Le saut de l'ange
"Le sentiment que la vie vous a quitté de votre vivant est l'expression de la solitude absolue." Marc Dugain, Avenue des géants, 2012
On en demande toujours trop à la vie. Tous les jours, on lui réclame l'infini, l'inédit. On attend des petits miracles &, quand ils se produisent, on sourit, un peu béatement, on s'y attendait, au fond. Rebondir, toujours rebondir comme un chat qui virevolte, qui rugit, qui se lance dans un saut de l'ange périlleux pour retomber vaillamment sur ses pattes. On vit un peu comme on joue, on joue un peu comme on vit. On se promène sur le fil tendu de la folie ordinaire.

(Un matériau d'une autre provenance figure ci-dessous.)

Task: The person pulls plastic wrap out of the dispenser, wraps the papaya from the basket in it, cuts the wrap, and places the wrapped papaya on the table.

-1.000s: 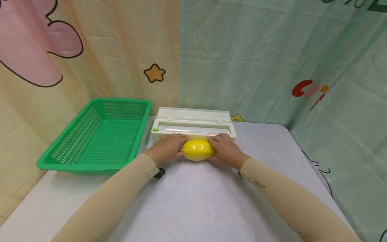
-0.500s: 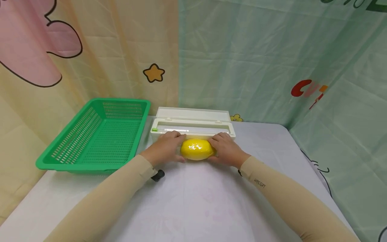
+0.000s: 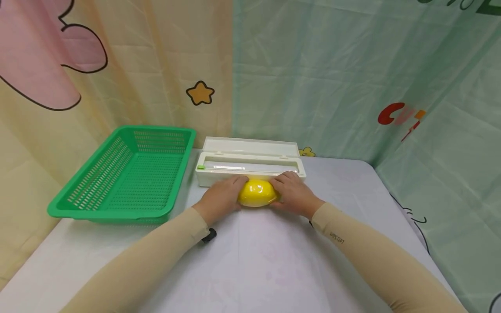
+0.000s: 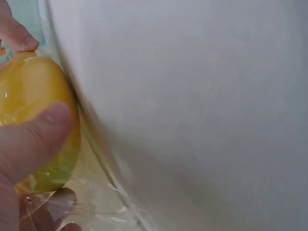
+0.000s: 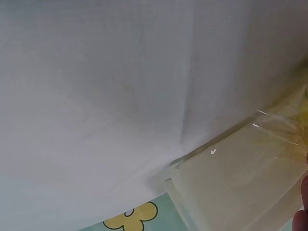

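Observation:
A glossy yellow mango (image 3: 257,193), greenish at one end in the left wrist view, is wrapped in clear cling film (image 4: 91,192). My left hand (image 3: 222,194) holds its left end, the thumb (image 4: 50,125) laid over the fruit and the fingers behind the film. At the other end my right hand (image 3: 292,194) grips it with thumb and fingers. Just behind stands a white cling film dispenser (image 3: 209,177), its lid (image 3: 250,146) raised and a clear film roll inside. In the right wrist view only fingertips (image 5: 304,192) of the right hand show at the edge.
A green perforated plastic basket (image 3: 117,214) sits at the back left of the table (image 3: 270,269), which has a white cloth. A printed curtain (image 3: 313,78) hangs close behind the dispenser and along the right side.
My left hand drew slightly away from the mango's left end, then came back right and now covers more of it. The right hand has stayed in place on the fruit.

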Tool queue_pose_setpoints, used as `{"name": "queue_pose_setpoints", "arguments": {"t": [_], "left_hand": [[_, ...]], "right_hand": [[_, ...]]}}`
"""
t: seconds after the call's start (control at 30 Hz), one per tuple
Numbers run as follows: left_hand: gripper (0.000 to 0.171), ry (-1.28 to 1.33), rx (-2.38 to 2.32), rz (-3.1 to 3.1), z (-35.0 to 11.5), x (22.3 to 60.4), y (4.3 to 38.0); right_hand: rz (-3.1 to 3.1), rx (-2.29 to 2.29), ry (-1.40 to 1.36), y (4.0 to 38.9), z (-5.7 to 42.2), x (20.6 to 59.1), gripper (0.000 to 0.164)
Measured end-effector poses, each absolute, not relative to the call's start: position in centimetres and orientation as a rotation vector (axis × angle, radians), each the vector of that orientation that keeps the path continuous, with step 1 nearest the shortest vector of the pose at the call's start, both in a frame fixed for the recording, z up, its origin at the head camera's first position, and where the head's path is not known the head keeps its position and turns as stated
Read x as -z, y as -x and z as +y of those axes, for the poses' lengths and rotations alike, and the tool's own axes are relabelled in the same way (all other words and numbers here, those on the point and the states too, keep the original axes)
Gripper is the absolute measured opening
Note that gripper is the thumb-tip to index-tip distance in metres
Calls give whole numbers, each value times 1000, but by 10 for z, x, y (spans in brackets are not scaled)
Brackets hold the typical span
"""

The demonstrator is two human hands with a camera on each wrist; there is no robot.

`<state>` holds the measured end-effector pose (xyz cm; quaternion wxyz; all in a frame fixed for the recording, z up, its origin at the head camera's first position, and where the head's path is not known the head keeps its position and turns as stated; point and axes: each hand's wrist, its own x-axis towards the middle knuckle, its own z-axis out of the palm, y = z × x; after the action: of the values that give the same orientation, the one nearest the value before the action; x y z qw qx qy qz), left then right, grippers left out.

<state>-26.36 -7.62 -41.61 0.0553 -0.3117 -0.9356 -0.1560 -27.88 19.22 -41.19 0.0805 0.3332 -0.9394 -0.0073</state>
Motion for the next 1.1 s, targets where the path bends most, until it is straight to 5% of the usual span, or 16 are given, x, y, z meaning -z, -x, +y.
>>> {"name": "queue_pose_setpoints", "arguments": {"t": [0.4,1.1], "left_hand": [[68,886,486,-2868,-82,417,278],[67,925,475,-2924,-83,406,282]], "right_hand": [[-2838,-64,-969,277,198,415,84],[-2877,-87,-990,279,198,408,66]]}}
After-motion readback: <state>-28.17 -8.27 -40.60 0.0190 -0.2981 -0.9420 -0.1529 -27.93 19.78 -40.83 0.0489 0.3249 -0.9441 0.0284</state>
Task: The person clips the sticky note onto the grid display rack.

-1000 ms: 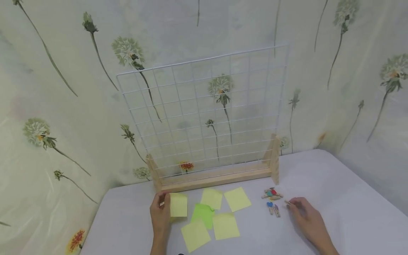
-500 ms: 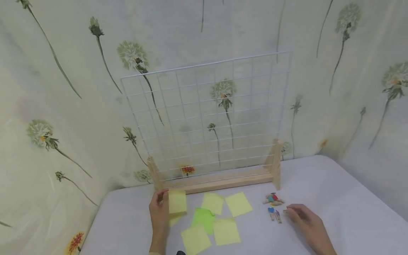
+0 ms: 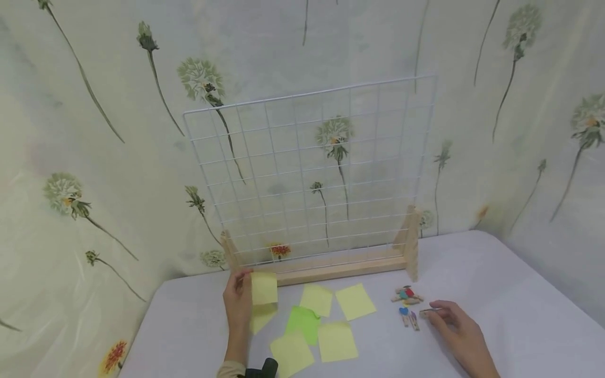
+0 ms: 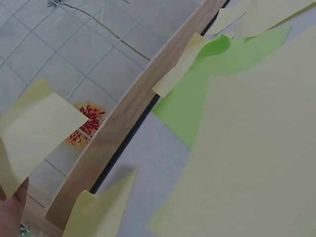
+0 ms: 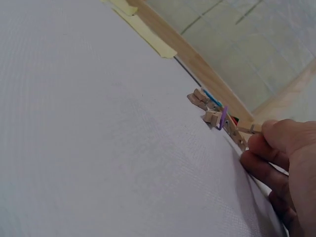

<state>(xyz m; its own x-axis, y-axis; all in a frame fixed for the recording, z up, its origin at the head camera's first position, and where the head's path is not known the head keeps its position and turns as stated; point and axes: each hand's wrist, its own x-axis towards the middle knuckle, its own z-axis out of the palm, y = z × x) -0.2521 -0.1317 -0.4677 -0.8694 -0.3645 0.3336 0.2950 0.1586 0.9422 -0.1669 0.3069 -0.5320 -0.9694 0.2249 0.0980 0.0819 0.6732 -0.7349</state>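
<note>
My left hand (image 3: 238, 299) pinches a yellow sticky note (image 3: 264, 288) by its left edge, in front of the wooden base at the left end of the grid. Another yellow note (image 3: 261, 316) lies on the table just below it. In the left wrist view the held note (image 4: 42, 131) is raised before the wire grid. On the right side of the table, my right hand (image 3: 460, 332) pinches a small wooden clothespin (image 5: 249, 128) between thumb and fingers. Beside it lie a clothespin with a blue heart (image 3: 404, 313), one with a purple piece (image 3: 414, 321), and a small pile of clothespins (image 3: 407, 295).
A white wire grid (image 3: 309, 168) stands upright in a wooden base (image 3: 340, 270) at the back. Several yellow notes (image 3: 337, 342) and a green note (image 3: 303, 324) lie on the white table (image 3: 496, 283). A flower-print sheet (image 3: 118, 210) hangs behind.
My left hand has lifted the yellow note up off the table, showing more of the note beneath. The right hand has hardly moved and still holds the clothespin. The head view shifted slightly.
</note>
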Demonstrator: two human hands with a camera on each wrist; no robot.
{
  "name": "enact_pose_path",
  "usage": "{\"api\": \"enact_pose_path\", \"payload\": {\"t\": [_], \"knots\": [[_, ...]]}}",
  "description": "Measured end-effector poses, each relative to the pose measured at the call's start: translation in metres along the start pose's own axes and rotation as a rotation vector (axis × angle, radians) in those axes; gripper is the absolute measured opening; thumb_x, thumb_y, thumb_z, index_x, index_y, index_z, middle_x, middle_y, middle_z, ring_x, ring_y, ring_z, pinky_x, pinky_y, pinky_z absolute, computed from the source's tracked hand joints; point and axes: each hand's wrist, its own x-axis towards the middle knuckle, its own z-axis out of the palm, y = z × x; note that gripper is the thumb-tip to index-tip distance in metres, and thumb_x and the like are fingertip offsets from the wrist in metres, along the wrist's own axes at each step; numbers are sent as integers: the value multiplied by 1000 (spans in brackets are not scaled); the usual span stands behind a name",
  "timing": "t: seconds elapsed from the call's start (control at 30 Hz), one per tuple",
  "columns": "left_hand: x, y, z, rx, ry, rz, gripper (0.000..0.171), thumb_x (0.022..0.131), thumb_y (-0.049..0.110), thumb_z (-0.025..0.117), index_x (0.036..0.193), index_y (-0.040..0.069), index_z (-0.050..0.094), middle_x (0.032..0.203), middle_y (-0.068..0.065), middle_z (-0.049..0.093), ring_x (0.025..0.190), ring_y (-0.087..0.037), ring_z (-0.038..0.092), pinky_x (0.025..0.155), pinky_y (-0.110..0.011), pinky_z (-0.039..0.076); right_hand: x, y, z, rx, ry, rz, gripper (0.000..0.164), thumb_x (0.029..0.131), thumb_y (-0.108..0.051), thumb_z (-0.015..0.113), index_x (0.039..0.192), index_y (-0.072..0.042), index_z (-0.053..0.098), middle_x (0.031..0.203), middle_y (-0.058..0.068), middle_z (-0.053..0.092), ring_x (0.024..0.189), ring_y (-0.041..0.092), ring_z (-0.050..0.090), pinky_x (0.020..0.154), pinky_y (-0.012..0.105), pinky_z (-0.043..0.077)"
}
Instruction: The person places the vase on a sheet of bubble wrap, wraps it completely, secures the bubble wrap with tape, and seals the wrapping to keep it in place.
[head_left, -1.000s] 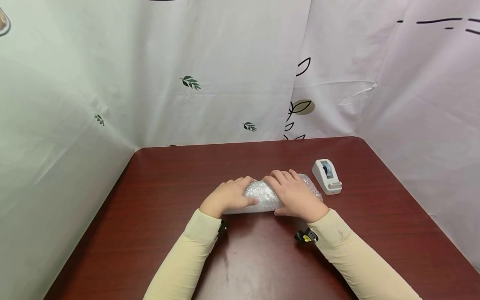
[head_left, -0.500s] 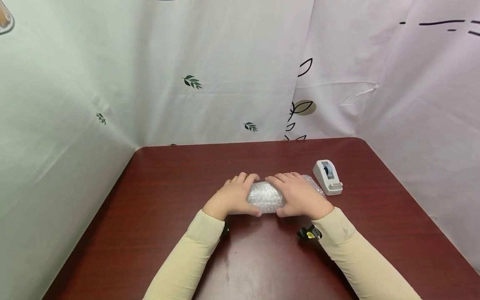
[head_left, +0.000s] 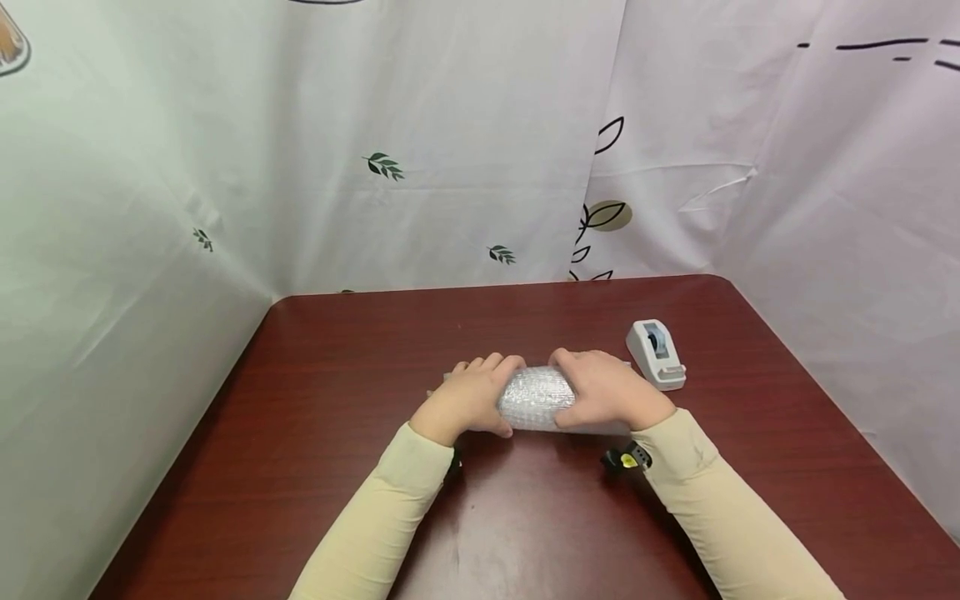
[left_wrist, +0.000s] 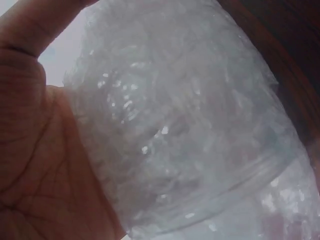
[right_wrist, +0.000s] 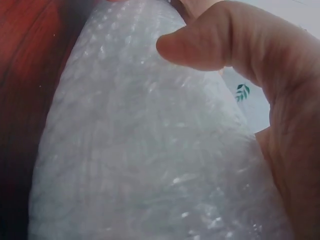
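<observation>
A bundle of clear bubble wrap (head_left: pixel 536 398) lies lengthwise across the table between my hands. My left hand (head_left: pixel 467 402) grips its left end, thumb on the near side and fingers over the far side. Around the right part curls my right hand (head_left: pixel 611 388), its thumb also toward me. In the left wrist view the wrapped end (left_wrist: pixel 170 100) fills most of the picture, with a curved line low on it; what lies inside cannot be made out. The right wrist view shows the bubbled surface (right_wrist: pixel 125 125) with my right thumb (right_wrist: pixel 200 47) lying along it.
A white tape dispenser (head_left: pixel 656 354) with a roll of tape stands just beyond my right hand. The dark red table (head_left: pixel 352 350) ends at white cloth (head_left: pixel 450 208) with leaf prints, which hangs at the back and sides.
Both hands have shifted slightly right and turned over the bundle. The loose bubble wrap flap seen behind my right hand no longer shows there; a strip of wrap now shows below that hand.
</observation>
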Motion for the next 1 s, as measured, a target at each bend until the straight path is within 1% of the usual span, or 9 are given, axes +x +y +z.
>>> {"api": "enact_pose_path", "payload": {"t": [0.13,0.17,0.3,0.37,0.43,0.57,0.7,0.83,1.0], "knots": [[-1,1,1,17,-2,0,93,67,34,93,145,24,44,132,-2,55,119,-30,53,103,-51,39,-1,3,-2,34,-22,7,58,60,-42,76,109,-16,60,83,-6,63,69,12,57,62,34,48],[-1,2,2,19,2,-4,93,67,34,93,145,25,44,131,-3,54,118,-31,53,102,-51,40,-1,4,-2,37,-19,1,57,60,-42,75,109,-15,61,83,-6,63,69,12,57,64,34,48],[-1,1,3,29,27,-14,94,66,37,93,146,25,45,128,-6,52,113,-33,55,97,-50,43,0,7,-2,1,13,-42,58,63,-46,75,109,-12,68,93,-3,63,82,17,58,77,39,49],[0,0,2,13,42,-14,94,66,37,93,145,24,45,129,-6,54,111,-33,57,96,-50,45,0,7,-3,-35,29,-58,61,65,-48,74,113,-11,70,99,-1,62,89,20,57,85,43,47],[0,-2,1,-2,48,-5,94,66,37,93,144,21,44,130,-6,56,110,-32,60,98,-49,45,-1,7,-4,-66,39,-67,65,68,-50,73,119,-9,70,105,2,62,97,24,58,92,47,45],[1,-4,-2,-38,67,12,86,66,34,93,137,20,47,124,-6,61,104,-30,64,94,-48,48,-3,5,-8,-88,54,-71,71,72,-47,72,132,-9,63,115,7,66,111,30,59,102,51,41],[2,-5,-3,-52,76,15,79,68,34,92,133,19,50,118,-7,63,100,-29,64,91,-47,49,-4,4,-12,-76,54,-78,67,76,-42,72,134,-12,61,119,7,67,116,32,58,105,51,40],[3,-6,-3,-57,64,-3,77,71,36,89,135,19,50,119,-7,64,102,-29,64,92,-47,49,-4,5,-14,-90,62,-108,62,80,-43,71,132,-11,62,121,7,66,117,30,58,105,51,40],[4,-9,0,-75,51,-29,75,75,38,85,138,20,50,122,-8,65,104,-29,63,93,-47,49,-5,4,-16,-100,87,-120,67,80,-49,74,133,-10,62,125,6,65,120,28,56,107,52,37]]}}
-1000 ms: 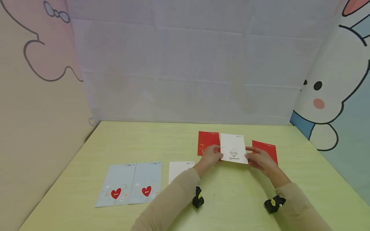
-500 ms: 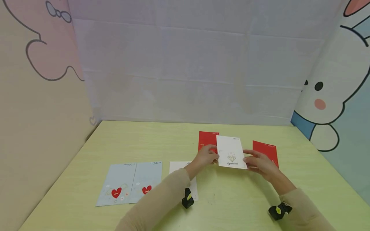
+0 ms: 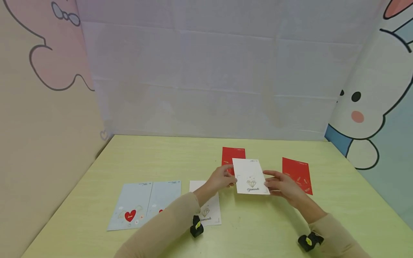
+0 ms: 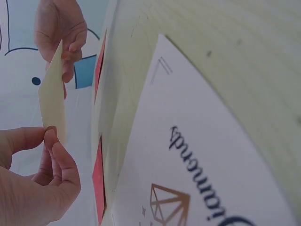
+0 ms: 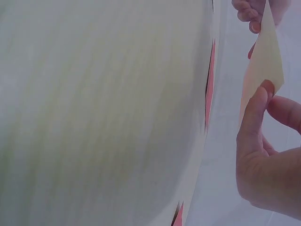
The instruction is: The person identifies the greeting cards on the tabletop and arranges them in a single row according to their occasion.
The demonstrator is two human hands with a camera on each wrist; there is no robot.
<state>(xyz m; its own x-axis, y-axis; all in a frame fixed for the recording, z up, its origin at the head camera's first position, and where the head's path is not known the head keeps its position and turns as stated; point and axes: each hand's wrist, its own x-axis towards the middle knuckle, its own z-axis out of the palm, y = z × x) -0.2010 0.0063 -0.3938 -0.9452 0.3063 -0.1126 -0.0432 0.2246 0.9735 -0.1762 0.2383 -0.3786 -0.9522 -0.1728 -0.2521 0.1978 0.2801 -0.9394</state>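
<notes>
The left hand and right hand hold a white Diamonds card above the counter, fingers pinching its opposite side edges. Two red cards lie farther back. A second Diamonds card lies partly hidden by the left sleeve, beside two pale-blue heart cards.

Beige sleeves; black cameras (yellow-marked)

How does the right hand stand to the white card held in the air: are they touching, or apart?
Touching. The right wrist view shows it: the right hand pinches the held white card near a corner.
</notes>
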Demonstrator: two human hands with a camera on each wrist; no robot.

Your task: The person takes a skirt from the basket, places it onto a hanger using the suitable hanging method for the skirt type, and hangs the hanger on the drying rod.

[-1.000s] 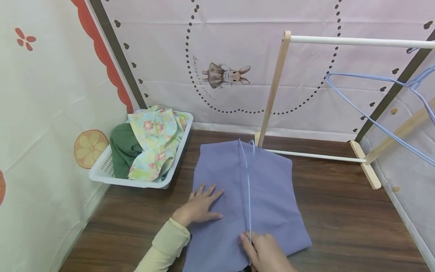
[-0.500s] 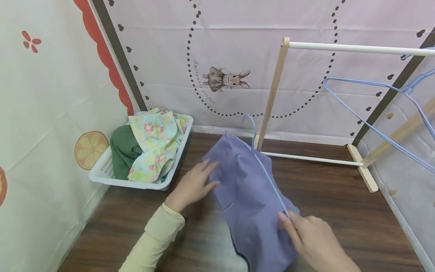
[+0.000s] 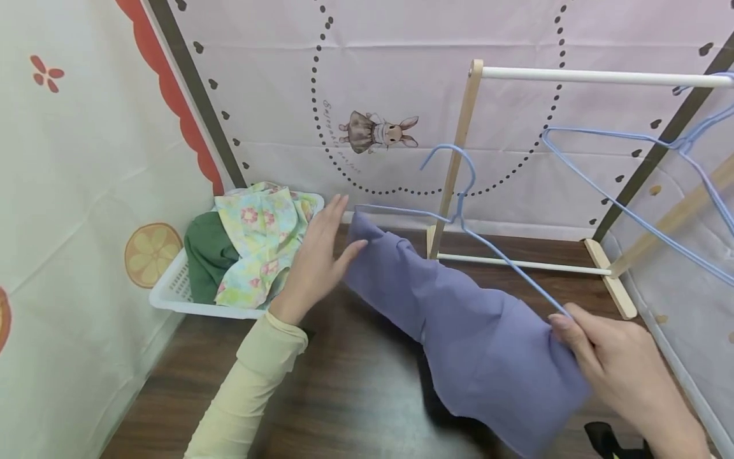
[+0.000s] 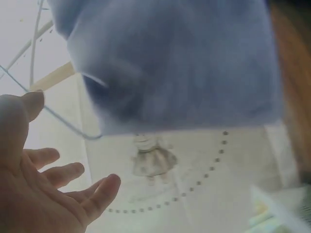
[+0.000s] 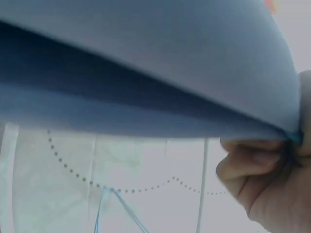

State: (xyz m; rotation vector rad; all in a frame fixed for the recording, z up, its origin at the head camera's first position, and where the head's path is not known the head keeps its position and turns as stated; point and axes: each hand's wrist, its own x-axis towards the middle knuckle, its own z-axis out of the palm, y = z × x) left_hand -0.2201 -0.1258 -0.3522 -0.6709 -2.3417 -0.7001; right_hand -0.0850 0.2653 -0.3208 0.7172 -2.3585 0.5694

Au loin, se reflètent les arc-en-ciel de l'espoir, en contrebas, la solitude nous assiège déjà, le gouffre n'est jamais loin. Dans quelques instants, nous nous y jetterons dans un ultime mouvement désespéré. Saut de l'ange. On ne rebondira pas, le sentiment de vie nous aura quitté pour faire place à la solitude absolue. Annihilation. Autodestruction programmée. Psychodrame enclenché. Au fond, faire la route, c'est un peu comme fuir, c'est mourir à petit feu, c'est oublier où l'on habite, où l'on a des attaches, c'est s'abstraire du monde un peu comme ces héroïnes tragiques qui, dans un mouvement de drapé, quittent la scène en jurant. Dans les coulisses, elles ôtent cette longue robe blanche, le masque tombe &, dans le miroir cerné d'ampoules, elles se regardent dans la vérité crue de la vie. Qu'ai-je fait ? La vie a déraillé, le gouffre n'est pas loin, la solitude s'étend omniprésente dans le soir qui tombe, rougeoyant de ses derniers feux. Il ne reste plus grand chose à faire quand la clarté diaphane joue les oxymores avec la nuit. Plus grand chose non, juste un dernier saut de l'ange. Mouvement ultime.